The other sign is that there are more and more studies producing good data linking better patient outcomes with better communication. For instance, patients who are asked what their expectations are for end-of-life care are much less likely to wind up in the intensive care unit, their family members have less stress and regret, and the whole process is less fractured. The ripples of positive outcomes from good communication go beyond just the doctor and patient. We’re finally beginning to accelerate the global awareness that good communication is part of good cancer care. ■

Disclosure: Dr. Back reported no potential conflicts of interest.

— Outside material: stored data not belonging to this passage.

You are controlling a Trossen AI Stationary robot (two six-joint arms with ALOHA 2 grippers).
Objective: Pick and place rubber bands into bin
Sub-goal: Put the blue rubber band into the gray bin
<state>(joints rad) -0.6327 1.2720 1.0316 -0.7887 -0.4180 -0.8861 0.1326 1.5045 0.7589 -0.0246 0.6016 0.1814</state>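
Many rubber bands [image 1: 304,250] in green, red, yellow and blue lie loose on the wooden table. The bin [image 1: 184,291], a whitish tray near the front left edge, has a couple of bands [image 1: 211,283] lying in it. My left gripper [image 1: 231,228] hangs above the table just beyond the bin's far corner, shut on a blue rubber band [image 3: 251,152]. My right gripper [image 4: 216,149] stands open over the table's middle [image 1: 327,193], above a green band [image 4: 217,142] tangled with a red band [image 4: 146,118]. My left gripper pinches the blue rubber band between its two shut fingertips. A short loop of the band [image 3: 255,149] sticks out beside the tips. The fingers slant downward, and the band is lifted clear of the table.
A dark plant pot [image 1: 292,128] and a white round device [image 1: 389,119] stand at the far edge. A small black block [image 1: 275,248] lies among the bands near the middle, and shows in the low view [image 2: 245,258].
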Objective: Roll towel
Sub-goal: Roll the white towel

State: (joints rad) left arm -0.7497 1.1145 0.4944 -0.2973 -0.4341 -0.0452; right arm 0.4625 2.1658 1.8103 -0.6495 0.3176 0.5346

1. Back AL, Trinidad SB, Hopley EK, et al: What patients value when oncologists give news of cancer recurrence: Commentary on specific moments in audio-recorded conversations. Oncologist 16:342-350, 2011.

2. Back AL, Fryer-Edwards K, Tulsky J, et al: A manifesto for VITALtalk. Available at Accessed May 15, 2012.

3. Back AL, Arnold R, Tulsky J: Mastering Communication with Seriously Ill Patients: Balancing Honesty with Empathy and Hope. Cambridge, UK; Cambridge University Press; 2009.